- [What needs to be done]:
Set down the data that follows, exactly and completely.

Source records
══════

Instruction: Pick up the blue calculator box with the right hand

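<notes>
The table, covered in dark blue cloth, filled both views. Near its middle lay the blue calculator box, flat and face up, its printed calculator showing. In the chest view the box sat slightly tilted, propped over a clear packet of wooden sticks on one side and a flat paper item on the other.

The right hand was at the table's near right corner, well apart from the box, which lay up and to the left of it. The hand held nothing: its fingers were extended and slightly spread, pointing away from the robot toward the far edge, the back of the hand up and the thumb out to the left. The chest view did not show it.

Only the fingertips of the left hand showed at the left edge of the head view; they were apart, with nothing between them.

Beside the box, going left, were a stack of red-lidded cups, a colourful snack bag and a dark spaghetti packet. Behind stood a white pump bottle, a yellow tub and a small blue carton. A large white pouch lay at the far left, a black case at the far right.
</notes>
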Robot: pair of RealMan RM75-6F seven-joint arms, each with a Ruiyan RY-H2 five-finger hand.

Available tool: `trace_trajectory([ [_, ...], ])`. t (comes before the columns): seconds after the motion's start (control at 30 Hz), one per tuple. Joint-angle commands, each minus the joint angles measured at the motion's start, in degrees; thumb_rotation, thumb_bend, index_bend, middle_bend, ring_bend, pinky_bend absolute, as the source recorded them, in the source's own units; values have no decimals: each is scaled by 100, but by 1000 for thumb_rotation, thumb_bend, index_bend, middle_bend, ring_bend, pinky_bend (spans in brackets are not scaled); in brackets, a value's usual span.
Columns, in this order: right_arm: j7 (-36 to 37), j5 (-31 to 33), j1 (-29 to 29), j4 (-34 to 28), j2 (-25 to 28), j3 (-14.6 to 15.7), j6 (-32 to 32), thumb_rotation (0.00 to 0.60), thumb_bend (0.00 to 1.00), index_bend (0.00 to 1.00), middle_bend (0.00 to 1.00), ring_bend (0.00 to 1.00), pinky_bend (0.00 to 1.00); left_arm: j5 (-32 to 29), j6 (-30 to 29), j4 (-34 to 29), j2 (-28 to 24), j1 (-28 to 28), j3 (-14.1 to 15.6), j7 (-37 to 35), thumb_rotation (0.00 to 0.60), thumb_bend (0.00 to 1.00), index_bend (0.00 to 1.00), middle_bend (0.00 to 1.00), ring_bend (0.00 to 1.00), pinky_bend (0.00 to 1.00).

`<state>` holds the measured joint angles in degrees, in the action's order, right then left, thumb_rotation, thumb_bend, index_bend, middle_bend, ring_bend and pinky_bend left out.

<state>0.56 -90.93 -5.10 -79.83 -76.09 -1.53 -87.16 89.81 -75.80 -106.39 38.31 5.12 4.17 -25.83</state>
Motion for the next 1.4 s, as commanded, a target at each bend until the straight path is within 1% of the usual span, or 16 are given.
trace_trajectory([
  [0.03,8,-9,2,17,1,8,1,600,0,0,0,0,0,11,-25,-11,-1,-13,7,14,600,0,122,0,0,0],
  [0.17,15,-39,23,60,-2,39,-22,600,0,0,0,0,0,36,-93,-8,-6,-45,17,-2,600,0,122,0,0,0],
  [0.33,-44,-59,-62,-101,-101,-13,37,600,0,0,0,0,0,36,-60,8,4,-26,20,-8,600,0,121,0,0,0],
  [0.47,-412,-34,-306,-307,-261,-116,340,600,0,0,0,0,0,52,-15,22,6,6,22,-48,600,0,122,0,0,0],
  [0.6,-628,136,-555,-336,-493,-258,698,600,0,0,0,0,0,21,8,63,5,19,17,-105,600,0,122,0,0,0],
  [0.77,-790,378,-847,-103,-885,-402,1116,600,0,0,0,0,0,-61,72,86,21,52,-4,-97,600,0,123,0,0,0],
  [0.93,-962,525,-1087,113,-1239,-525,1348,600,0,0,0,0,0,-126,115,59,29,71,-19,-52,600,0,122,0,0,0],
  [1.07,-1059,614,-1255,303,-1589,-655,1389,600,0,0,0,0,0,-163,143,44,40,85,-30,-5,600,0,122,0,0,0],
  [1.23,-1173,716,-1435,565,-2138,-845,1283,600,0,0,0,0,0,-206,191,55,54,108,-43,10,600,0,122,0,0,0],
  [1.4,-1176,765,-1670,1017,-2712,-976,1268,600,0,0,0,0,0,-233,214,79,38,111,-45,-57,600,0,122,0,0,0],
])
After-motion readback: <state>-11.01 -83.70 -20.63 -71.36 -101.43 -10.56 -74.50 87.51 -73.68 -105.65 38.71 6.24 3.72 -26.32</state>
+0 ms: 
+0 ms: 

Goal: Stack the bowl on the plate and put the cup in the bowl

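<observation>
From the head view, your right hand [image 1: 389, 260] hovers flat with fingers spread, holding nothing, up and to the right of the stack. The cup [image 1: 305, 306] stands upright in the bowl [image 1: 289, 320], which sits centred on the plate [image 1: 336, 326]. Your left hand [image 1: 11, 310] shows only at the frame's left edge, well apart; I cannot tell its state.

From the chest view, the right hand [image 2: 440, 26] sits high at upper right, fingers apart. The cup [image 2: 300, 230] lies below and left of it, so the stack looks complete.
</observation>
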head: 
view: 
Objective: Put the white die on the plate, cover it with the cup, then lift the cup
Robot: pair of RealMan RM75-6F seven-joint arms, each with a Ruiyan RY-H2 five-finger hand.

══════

- [Output of the task]:
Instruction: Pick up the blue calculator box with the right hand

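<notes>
The table, covered in dark blue cloth, filled both views. Near its middle lay the blue calculator box, flat and face up, its printed calculator showing. In the chest view the box sat slightly tilted, propped over a clear packet of wooden sticks on one side and a flat paper item on the other.

The right hand was at the table's near right corner, well apart from the box, which lay up and to the left of it. The hand held nothing: its fingers were extended and slightly spread, pointing away from the robot toward the far edge, the back of the hand up and the thumb out to the left. The chest view did not show it.

Only the fingertips of the left hand showed at the left edge of the head view; they were apart, with nothing between them.

Beside the box, going left, were a stack of red-lidded cups, a colourful snack bag and a dark spaghetti packet. Behind stood a white pump bottle, a yellow tub and a small blue carton. A large white pouch lay at the far left, a black case at the far right.
</notes>
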Robot: pair of RealMan RM75-6F seven-joint arms, each with a Ruiyan RY-H2 five-finger hand.

Available tool: `trace_trajectory([ [_, ...], ])`. t (comes before the columns): seconds after the motion's start (control at 30 Hz), one per tuple. Joint-angle commands, each minus the joint angles measured at the motion's start, in degrees; thumb_rotation, thumb_bend, index_bend, middle_bend, ring_bend, pinky_bend absolute, as the source recorded them, in the source's own units; values have no decimals: each is scaled by 100, but by 1000 for thumb_rotation, thumb_bend, index_bend, middle_bend, ring_bend, pinky_bend (spans in brackets are not scaled); in brackets, a value's usual span.
Columns, in this order: right_arm: j7 (-36 to 37), j5 (-31 to 33), j1 (-29 to 29), j4 (-34 to 28), j2 (-25 to 28), j3 (-14.6 to 15.7), j6 (-32 to 32), thumb_rotation (0.00 to 0.60), thumb_bend (0.00 to 1.00), index_bend (0.00 to 1.00), middle_bend (0.00 to 1.00), ring_bend (0.00 to 1.00), pinky_bend (0.00 to 1.00); left_arm: j5 (-32 to 29), j6 (-30 to 29), j4 (-34 to 29), j2 (-28 to 24), j1 (-28 to 28), j3 (-14.1 to 15.6), j7 (-37 to 35), thumb_rotation (0.00 to 0.60), thumb_bend (0.00 to 1.00), index_bend (0.00 to 1.00), middle_bend (0.00 to 1.00), ring_bend (0.00 to 1.00), pinky_bend (0.00 to 1.00).

`<state>` holds the measured joint angles in degrees, in the action's order, right then left, thumb_rotation, thumb_bend, index_bend, middle_bend, ring_bend and pinky_bend left out.

<state>0.56 -90.93 -5.10 -79.83 -76.09 -1.53 -87.16 89.81 -75.80 -106.39 38.31 5.12 4.17 -25.83</state>
Motion for the next 1.4 s, as commanded, a target at each bend until the straight path is within 1% of the usual span, or 16 are given.
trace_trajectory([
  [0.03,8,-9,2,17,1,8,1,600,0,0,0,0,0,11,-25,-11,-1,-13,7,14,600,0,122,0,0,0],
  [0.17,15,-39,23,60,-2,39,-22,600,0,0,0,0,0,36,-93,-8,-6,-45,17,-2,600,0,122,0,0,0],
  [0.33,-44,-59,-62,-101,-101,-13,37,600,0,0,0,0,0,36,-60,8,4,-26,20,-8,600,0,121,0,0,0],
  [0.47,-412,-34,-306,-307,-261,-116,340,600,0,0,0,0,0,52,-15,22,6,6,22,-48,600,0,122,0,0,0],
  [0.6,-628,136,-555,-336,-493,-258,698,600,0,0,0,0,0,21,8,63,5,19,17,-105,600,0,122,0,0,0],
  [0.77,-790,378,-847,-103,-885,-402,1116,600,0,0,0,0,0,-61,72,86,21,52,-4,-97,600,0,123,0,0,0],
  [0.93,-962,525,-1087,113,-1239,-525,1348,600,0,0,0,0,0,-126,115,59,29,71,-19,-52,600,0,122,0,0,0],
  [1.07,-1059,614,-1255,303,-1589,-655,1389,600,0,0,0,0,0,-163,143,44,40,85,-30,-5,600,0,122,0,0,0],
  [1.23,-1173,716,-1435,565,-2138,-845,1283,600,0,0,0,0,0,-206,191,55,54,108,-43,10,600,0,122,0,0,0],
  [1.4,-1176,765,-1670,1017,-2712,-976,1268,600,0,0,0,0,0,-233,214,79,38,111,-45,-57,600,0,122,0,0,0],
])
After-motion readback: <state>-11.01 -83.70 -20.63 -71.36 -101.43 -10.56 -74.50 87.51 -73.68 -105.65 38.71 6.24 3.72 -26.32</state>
+0 ms: 
+0 ms: 

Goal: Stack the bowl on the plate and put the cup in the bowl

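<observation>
From the head view, your right hand [image 1: 389, 260] hovers flat with fingers spread, holding nothing, up and to the right of the stack. The cup [image 1: 305, 306] stands upright in the bowl [image 1: 289, 320], which sits centred on the plate [image 1: 336, 326]. Your left hand [image 1: 11, 310] shows only at the frame's left edge, well apart; I cannot tell its state.

From the chest view, the right hand [image 2: 440, 26] sits high at upper right, fingers apart. The cup [image 2: 300, 230] lies below and left of it, so the stack looks complete.
</observation>
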head: 
view: 
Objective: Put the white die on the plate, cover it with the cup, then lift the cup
Robot: pair of RealMan RM75-6F seven-joint arms, each with a Ruiyan RY-H2 five-finger hand.

No further answer is required.